-- Data records follows --

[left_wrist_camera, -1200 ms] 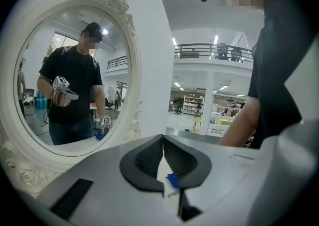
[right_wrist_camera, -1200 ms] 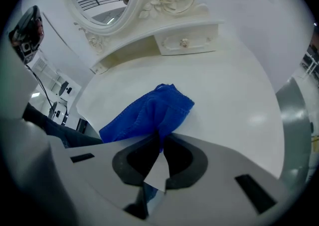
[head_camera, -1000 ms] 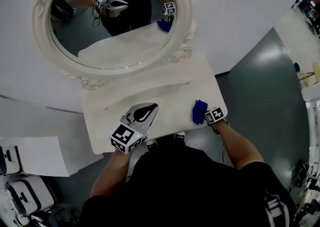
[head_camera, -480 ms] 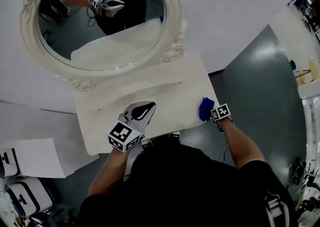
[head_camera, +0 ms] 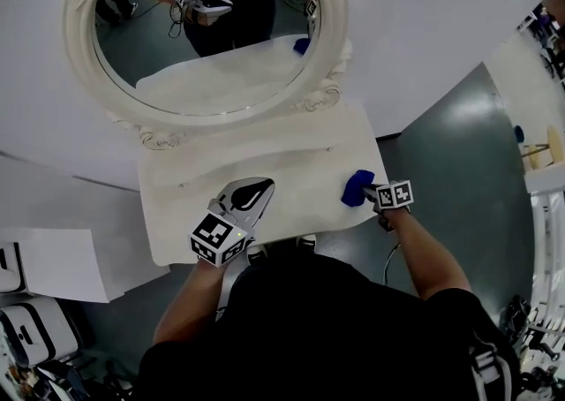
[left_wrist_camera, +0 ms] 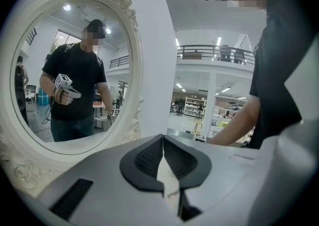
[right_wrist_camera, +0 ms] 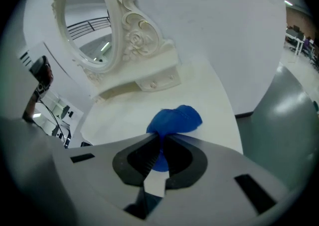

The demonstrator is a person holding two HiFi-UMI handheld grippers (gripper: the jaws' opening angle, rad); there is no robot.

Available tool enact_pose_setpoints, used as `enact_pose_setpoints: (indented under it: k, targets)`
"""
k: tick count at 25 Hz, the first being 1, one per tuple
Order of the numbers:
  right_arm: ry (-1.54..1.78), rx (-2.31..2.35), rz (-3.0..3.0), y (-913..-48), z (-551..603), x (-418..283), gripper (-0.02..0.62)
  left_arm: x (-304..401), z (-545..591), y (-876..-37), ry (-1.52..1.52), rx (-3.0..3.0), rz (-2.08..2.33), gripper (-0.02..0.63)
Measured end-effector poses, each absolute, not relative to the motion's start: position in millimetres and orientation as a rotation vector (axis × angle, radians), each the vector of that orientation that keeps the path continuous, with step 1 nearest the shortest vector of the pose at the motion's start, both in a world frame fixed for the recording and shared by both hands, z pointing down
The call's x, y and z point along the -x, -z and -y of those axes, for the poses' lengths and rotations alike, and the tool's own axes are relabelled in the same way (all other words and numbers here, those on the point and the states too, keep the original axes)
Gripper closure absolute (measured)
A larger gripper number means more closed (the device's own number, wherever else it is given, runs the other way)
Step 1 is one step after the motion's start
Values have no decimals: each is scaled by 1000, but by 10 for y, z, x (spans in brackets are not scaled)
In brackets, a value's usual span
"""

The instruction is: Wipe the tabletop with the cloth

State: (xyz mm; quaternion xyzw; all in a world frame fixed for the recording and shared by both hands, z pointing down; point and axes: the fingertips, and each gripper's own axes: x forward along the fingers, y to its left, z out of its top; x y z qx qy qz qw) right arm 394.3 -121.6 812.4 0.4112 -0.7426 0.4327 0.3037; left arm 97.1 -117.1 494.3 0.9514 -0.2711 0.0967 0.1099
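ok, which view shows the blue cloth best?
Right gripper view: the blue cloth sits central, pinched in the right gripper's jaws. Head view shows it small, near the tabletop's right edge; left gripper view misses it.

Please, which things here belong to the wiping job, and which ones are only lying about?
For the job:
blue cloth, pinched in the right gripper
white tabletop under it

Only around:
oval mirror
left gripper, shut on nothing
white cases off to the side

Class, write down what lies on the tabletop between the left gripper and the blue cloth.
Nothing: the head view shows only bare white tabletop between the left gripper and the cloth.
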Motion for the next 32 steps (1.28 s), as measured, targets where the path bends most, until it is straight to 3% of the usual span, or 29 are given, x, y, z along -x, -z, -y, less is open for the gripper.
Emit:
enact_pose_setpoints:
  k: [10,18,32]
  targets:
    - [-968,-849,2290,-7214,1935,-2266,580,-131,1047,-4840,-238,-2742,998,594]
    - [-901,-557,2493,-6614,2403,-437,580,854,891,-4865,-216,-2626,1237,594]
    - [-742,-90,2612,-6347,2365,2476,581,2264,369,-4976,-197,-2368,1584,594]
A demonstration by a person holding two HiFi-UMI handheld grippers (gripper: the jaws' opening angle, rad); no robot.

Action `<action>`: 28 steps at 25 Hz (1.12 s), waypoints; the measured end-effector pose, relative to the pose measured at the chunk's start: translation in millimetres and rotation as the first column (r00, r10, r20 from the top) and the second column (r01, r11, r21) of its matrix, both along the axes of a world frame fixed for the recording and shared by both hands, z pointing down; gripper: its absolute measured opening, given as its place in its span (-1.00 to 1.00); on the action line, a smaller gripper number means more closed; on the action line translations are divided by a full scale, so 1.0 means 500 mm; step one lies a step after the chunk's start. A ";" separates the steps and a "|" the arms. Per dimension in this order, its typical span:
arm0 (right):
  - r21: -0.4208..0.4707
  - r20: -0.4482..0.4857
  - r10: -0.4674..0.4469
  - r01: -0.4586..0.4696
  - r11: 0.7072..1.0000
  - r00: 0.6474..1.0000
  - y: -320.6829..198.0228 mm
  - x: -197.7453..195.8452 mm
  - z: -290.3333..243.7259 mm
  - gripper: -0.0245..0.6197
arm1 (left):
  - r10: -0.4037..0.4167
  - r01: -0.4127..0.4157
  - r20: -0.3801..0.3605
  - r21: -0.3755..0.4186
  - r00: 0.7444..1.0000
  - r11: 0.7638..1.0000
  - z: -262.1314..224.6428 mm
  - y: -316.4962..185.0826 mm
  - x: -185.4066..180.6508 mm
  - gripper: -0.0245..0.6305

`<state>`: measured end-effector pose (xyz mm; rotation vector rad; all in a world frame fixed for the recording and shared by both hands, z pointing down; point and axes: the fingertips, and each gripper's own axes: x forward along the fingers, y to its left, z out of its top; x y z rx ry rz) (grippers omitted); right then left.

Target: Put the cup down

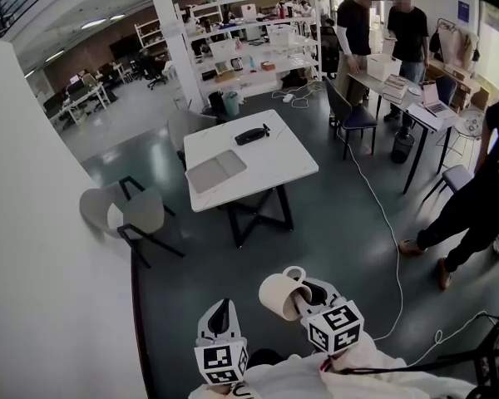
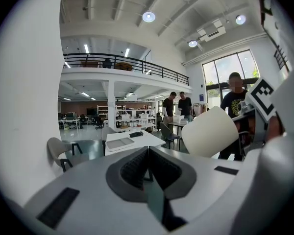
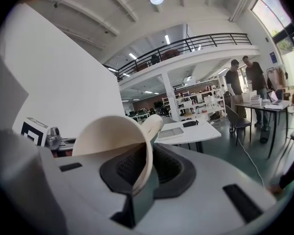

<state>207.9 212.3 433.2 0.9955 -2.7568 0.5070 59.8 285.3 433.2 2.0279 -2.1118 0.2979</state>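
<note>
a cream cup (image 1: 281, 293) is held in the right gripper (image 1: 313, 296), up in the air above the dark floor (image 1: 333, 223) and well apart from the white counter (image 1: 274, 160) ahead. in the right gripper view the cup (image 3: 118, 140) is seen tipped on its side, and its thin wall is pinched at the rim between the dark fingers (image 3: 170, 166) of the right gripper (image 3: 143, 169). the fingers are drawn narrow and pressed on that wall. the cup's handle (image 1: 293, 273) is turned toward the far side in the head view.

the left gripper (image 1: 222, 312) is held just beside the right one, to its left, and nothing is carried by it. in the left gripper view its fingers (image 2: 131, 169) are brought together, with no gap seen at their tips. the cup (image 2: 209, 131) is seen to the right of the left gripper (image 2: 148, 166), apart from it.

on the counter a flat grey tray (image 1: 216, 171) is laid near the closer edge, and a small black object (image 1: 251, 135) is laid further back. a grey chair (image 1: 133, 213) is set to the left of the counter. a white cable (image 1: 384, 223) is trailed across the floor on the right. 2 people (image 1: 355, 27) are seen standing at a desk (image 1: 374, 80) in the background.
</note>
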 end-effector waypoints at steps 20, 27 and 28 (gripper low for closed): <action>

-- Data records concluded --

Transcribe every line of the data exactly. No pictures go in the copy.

■ Task solution
[left_wrist_camera, -1200 ms] 
[right_wrist_camera, -1200 ms] 
[head_camera, -1000 ms] 
[head_camera, -480 ms] 
[head_camera, +0 ms] 
[left_wrist_camera, +0 ms] 
[right_wrist_camera, +0 ms] 

The demonstrator is a person holding two HiFi-UMI handheld grippers (gripper: the jaws' opening angle, rad); there is no robot.

Available tool enact_pose_setpoints, used as `enact_pose_setpoints: (indented under it: k, targets)`
"""
k: tick count at 25 Hz, the first being 1, one per tuple
Order of the numbers:
  right_arm: ry (-1.54..1.78), rx (-2.31..2.35), rz (-3.0..3.0), y (-913..-48), z (-551..603), x (-418..283), gripper (-0.02..0.62)
  left_arm: x (-304..401), z (-545..591), y (-876..-37), ry (-1.52..1.52), rx (-3.0..3.0), rz (-2.08..2.33), gripper (-0.02..0.63)
Measured end-effector poses, each absolute, not relative to the motion's start: position in millimetres and orientation as a rotation vector (axis × angle, radians), each the vector of that orientation that keeps the path continuous, with step 1 nearest the shortest vector of the pose at the motion's start, both in a world frame fixed for the recording and shared by both hands, z pointing down
The call's x, y and z point along the -x, -z and -y of those axes, for the poses' lengths and rotations alike, and the tool's own axes are relabelled in the same way (all other words and numbers here, those on the point and the states too, keep the original axes)
Gripper closure absolute (measured)
A larger gripper number means more closed (the device's own number, wherever else it is given, runs the other way)
Step 1 is one step after the motion's start
Values have no decimals: each is scaled by 1000, but by 10 for y, z, x (spans in brackets are not scaled)
In brackets, a value's usual span
"""

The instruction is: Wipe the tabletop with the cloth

State: (xyz mm; quaternion xyzw; all in a world frame fixed for the recording and shared by both hands, z pointing down; point and axes: the fingertips, and each gripper's own axes: x forward along the fingers, y to its left, z out of its top; x y z qx qy qz qw) right arm 394.3 -121.6 812.4 0.4112 -0.7426 0.4327 0.3037; left arm 97.1 -117.1 494.3 0.9514 -0.2711 0.0967 0.1099
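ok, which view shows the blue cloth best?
Right gripper view: the blue cloth sits central, pinched in the right gripper's jaws. Head view shows it small, near the tabletop's right edge; left gripper view misses it.

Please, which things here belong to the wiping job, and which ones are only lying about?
For the job:
blue cloth, pinched in the right gripper
white tabletop under it

Only around:
oval mirror
left gripper, shut on nothing
white cases off to the side

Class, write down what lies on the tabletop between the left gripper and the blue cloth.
Nothing: the head view shows only bare white tabletop between the left gripper and the cloth.
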Motion for the next 32 steps (1.28 s), as measured, targets where the path bends most, until it is straight to 3% of the usual span, or 29 are given, x, y, z along -x, -z, -y, less is open for the gripper.
Emit:
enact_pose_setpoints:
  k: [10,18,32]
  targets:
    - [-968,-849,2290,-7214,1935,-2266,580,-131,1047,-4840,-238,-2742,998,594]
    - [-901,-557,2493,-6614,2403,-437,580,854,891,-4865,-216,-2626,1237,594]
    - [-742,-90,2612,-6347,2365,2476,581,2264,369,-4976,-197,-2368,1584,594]
A demonstration by a person holding two HiFi-UMI handheld grippers (gripper: the jaws' opening angle, rad); no robot.

Action `<action>`: 28 steps at 25 Hz (1.12 s), waypoints; the measured end-effector pose, relative to the pose measured at the chunk's start: translation in millimetres and rotation as the first column (r00, r10, r20 from the top) and the second column (r01, r11, r21) of its matrix, both along the axes of a world frame fixed for the recording and shared by both hands, z pointing down; gripper: its absolute measured opening, given as its place in its span (-1.00 to 1.00); on the action line, a smaller gripper number means more closed; on the action line translations are divided by a full scale, so 1.0 means 500 mm; step one lies a step after the chunk's start. A ";" separates the steps and a "|" the arms. Per dimension in this order, its typical span:
arm0 (right):
  - r21: -0.4208..0.4707
  - r20: -0.4482..0.4857
  - r10: -0.4674..0.4469
  - r01: -0.4586..0.4696
  - r11: 0.7072..1.0000
  - r00: 0.6474..1.0000
  - y: -320.6829..198.0228 mm
  - x: -197.7453..195.8452 mm
  - z: -290.3333..243.7259 mm
  - gripper: -0.0245..0.6197
arm1 (left):
  - r10: -0.4037..0.4167
  - r01: -0.4127..0.4157
  - r20: -0.3801..0.3605
  - r21: -0.3755..0.4186
  - r00: 0.7444..1.0000
  - r11: 0.7638..1.0000
  - z: -262.1314..224.6428 mm
  - y: -316.4962..185.0826 mm
  - x: -185.4066..180.6508 mm
  - gripper: -0.0245..0.6305

`<state>`: measured end-effector pose (xyz mm; rotation vector rad; all in a world frame fixed for the recording and shared by both hands, z pointing down; point and axes: the fingertips, and each gripper's own axes: x forward along the fingers, y to its left, z out of its top; x y z rx ry rz) (grippers omitted); right then left.

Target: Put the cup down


<state>207.9 212.3 433.2 0.9955 -2.7568 0.5070 59.8 285.3 433.2 2.0279 -2.1118 0.2979</state>
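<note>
a cream cup (image 1: 281, 293) is held in the right gripper (image 1: 313, 296), up in the air above the dark floor (image 1: 333, 223) and well apart from the white counter (image 1: 274, 160) ahead. in the right gripper view the cup (image 3: 118, 140) is seen tipped on its side, and its thin wall is pinched at the rim between the dark fingers (image 3: 170, 166) of the right gripper (image 3: 143, 169). the fingers are drawn narrow and pressed on that wall. the cup's handle (image 1: 293, 273) is turned toward the far side in the head view.

the left gripper (image 1: 222, 312) is held just beside the right one, to its left, and nothing is carried by it. in the left gripper view its fingers (image 2: 131, 169) are brought together, with no gap seen at their tips. the cup (image 2: 209, 131) is seen to the right of the left gripper (image 2: 148, 166), apart from it.

on the counter a flat grey tray (image 1: 216, 171) is laid near the closer edge, and a small black object (image 1: 251, 135) is laid further back. a grey chair (image 1: 133, 213) is set to the left of the counter. a white cable (image 1: 384, 223) is trailed across the floor on the right. 2 people (image 1: 355, 27) are seen standing at a desk (image 1: 374, 80) in the background.
</note>
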 end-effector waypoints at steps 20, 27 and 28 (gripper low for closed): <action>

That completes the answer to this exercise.